9 Cheadle (Trans. Internat. Med. Congress, London, 1881) has reported an epidemic of rötheln of a very severe type, all the symptoms of the disease as ordinarily recognized being very much exaggerated.

COMPLICATIONS AND SEQUELÆ.—In the vast majority of cases neither complications nor sequelæ have been observed in connection with rötheln. J. Lewis Smith has recorded instances of diphtheritic inflammation as a complication, which, however, as he justly remarks, may, when prevalent, attack any inflamed surface. Pneumonia and bronchitis have been occasionally reported as complicating or following rötheln. Liveing and Duckworth mention albuminuria, but, so far as I know, they are alone in this experience. I have known otorrhoea and ciliary blepharitis to occur as sequelæ. It would not be a matter of surprise that in weakly children various chronic ailments should be set up by rötheln, as by any other disturbance of the general health.

DIAGNOSIS.—There is no other disease which so much resembles rötheln as measles. Especially is this true of atypical cases occurring sporadically. In rötheln the whole course of the disease is much milder than in measles, the incubation is longer as a rule, and the fact of a previous attack of rubeola is of much importance, since we know that recurrences are very rare. In measles there is a prodromic period, having a characteristic temperature curve, and presenting pathognomonic catarrhal symptoms, which precedes the eruption for three or four days; in rötheln the appearance of the rash is often the first sign of the affection. The sore throat of rötheln resembles that seen in scarlatina more than the angina of measles, and the general catarrhal implication of the mucous membranes, so marked a feature of measles, is either absent in rötheln or exists to a very trivial extent. Measles is essentially a febrile disease, having a peculiar type of fever; rötheln may run its whole course without appreciable rise of temperature. As will be seen in the preceding pages, the development and progress of the exanthem of measles differs materially from that witnessed in rötheln. In measles the lesions are larger, more vivid, more angular and indented, more frequently provided with processes, and therefore more apt to assume the crescentic arrangement, than in rötheln. Finally, it must be urged that the tout ensemble of the case should be taken into consideration, and not some special feature of the skin eruption.

The incubation period of scarlet fever is much shorter than in rötheln, and all of the constitutional symptoms are, as a rule, infinitely graver. In scarlatina there is a febrile invasion stage of twenty-four hours; in rötheln, if fever is present at all, it is most generally simultaneous with the rash, and rapidly disappears, while in the former it persists for a number of days longer. Vomiting is common in scarlet fever, rare in rötheln. In scarlet fever the lymphatic glands are notably involved at the angles of the jaw, in rötheln at the sides and back of the neck. Sore throat is a feature common to both scarlet fever and rötheln, but it is very much less marked in the latter. Thomas10 says that in scarlatina only the posterior parts, the uvula, the arches of the palate and their vicinity are affected, while in rötheln the anterior parts are also affected, and both in much the same degree. In scarlet fever the rash, which mostly begins on the neck and chest, is made up of large patches formed of minute red spots on a bright-red hyperæmic base; in rötheln the eruption is composed of roundish pea-sized macules, with normal integument intervening. In cases of doubt—for example, when the rash of rötheln consists of very small spots which have become confluent—the further development and persistence of the scarlatinal efflorescence, the temperature, the pulse, the angina, and the character of the desquamation must be taken into consideration. The complications and sequelæ are very different in the two diseases.
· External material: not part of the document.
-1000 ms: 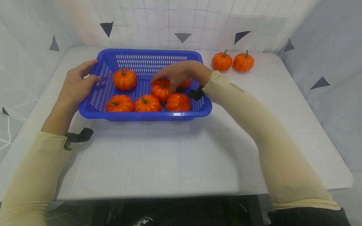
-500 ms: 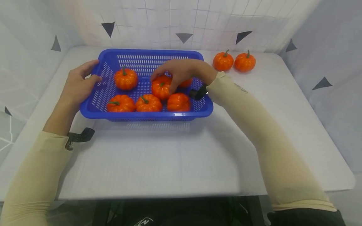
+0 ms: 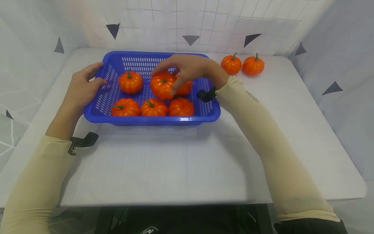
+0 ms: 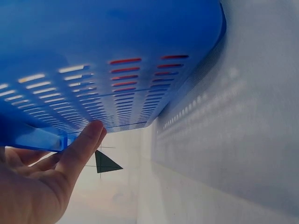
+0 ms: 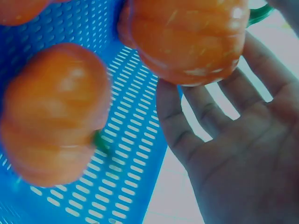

10 Article "Scarlatina," op. cit.

The symptomatic eruptions of the skin which pass under the name of roseola bear no resemblance to rötheln. They usually occur as the result of some trivial derangement of the system or in the course of some primary affection. They are not contagious, the lymphatic glands and the mucous membranes are not involved, and the rash is quite different in character.

PROGNOSIS.—The prognosis of simple uncomplicated rötheln is invariably good. Complications arising in delicate children necessarily affect the prognosis, as would any other disturbance of the general health.

TREATMENT.—Simple cases of rötheln require no treatment, as the patients are rarely sick enough to be confined to bed. Graver forms of the disease must be met by such measures as are indicated by the symptoms present. The after-management must be conducted on general principles having reference to the previous and present condition of the person attacked.